Por muitas vezes disse-me o Sol, que, a despeito de deixar-se levar, diariamente, pela envolvente dança dos astros, sempre voltará, tão brilhante quanto antes, tão promissor quando o fora, ao provocar a verve do poeta, em crepúsculos inimagináveis. Quantas vezes disse-me, ele, que, ao nos deixar a noite, deixa também a missão de refletirmos profundamente sobre o dia, sobre nossas ações, nosso jeito de contemplarmos o outro, de amar, de construir riqueza sem destruir a vida, de compreender a Natureza como única possibilidade de sobrevivência.
Todo dia, quando nos brinda com matizes que só seus pincéis, untados de luz, são capazes de pintar, justamente ao deixar seu turno neste lado, provocando, incansavelmente, auroras belas em terras orientais, ele se despede com sutis mensagens, com lembretes profundos, sobre a marca imponderável do tempo. Como nos alerta, essa estrela, sobre o quão pequenos somos e, ainda, o quão grande poderíamos ser, se o nosso espírito seguisse a lógica simples do respeito ao equilíbrio, ao desejo de eternizar-se, atributo indelével que permeia a essência da vida!
Pudera eu, Sol, falar a linguagem escrita nesse azul, luminosa ilusão infantil, para te segredar sobre nossos descaminhos; Sobre como nos desviamos da rota de um projeto de felicidade simples para o desastre, em busca do inalcançável escopo de um poder absurdo, desumano, antinatural, equivocado, movido em dimensão sem controle e fadado ao inacreditável desfecho do suicídio da nossa própria espécie.

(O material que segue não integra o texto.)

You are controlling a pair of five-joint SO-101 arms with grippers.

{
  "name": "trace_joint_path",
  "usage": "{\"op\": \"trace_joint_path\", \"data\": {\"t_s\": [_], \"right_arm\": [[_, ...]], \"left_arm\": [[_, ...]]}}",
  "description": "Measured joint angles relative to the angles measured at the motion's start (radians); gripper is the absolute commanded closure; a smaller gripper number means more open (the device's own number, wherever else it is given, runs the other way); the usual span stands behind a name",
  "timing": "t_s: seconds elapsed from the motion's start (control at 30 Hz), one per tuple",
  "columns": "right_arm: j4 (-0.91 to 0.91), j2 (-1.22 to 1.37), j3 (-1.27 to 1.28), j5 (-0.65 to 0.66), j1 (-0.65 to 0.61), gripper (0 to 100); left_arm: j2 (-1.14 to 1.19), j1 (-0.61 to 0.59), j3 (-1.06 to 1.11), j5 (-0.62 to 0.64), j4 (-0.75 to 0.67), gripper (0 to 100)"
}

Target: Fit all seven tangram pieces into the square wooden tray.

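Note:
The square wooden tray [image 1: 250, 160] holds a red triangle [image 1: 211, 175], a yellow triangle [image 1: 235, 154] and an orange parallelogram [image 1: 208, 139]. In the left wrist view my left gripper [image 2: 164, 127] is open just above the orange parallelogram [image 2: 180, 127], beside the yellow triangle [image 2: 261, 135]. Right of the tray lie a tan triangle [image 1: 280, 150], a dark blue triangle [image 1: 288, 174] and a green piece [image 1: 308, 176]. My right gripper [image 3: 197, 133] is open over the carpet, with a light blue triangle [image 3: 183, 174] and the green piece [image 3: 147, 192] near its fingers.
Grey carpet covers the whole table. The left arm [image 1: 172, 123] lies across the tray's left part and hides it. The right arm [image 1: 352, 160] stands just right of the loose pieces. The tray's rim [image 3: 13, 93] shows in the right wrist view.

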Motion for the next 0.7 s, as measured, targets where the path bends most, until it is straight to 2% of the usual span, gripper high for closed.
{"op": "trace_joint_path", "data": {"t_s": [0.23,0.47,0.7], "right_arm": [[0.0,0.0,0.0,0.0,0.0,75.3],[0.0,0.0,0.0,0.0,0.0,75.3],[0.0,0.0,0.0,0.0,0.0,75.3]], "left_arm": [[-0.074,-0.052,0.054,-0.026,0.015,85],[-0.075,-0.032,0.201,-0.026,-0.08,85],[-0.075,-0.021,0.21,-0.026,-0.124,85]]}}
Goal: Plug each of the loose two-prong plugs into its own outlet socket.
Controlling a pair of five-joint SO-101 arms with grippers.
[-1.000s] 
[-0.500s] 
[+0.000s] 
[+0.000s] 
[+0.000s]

Mesmo assim, há os que acreditam e lutam por um despertar do sono torpe. Há os que celebram a música, a poesia, a cor do ocaso, a alegria por estar vivo e o amor; Os que acreditam na paz; Os que expressam sua indignação pelo estado em que deixaremos a casa dos que virão depois. Há, por fim, aqueles que entendem a trajetória do sol, não apenas como o passar dos dias, mas como uma calorosa mensagem sobre o momento presente e, sobretudo, os próximos momentos, pois ele, Sol, com certeza estará lá. Temo que poderão existir crepúsculos, gratuitos cartões postais, sem que haja uma pessoa para admirar.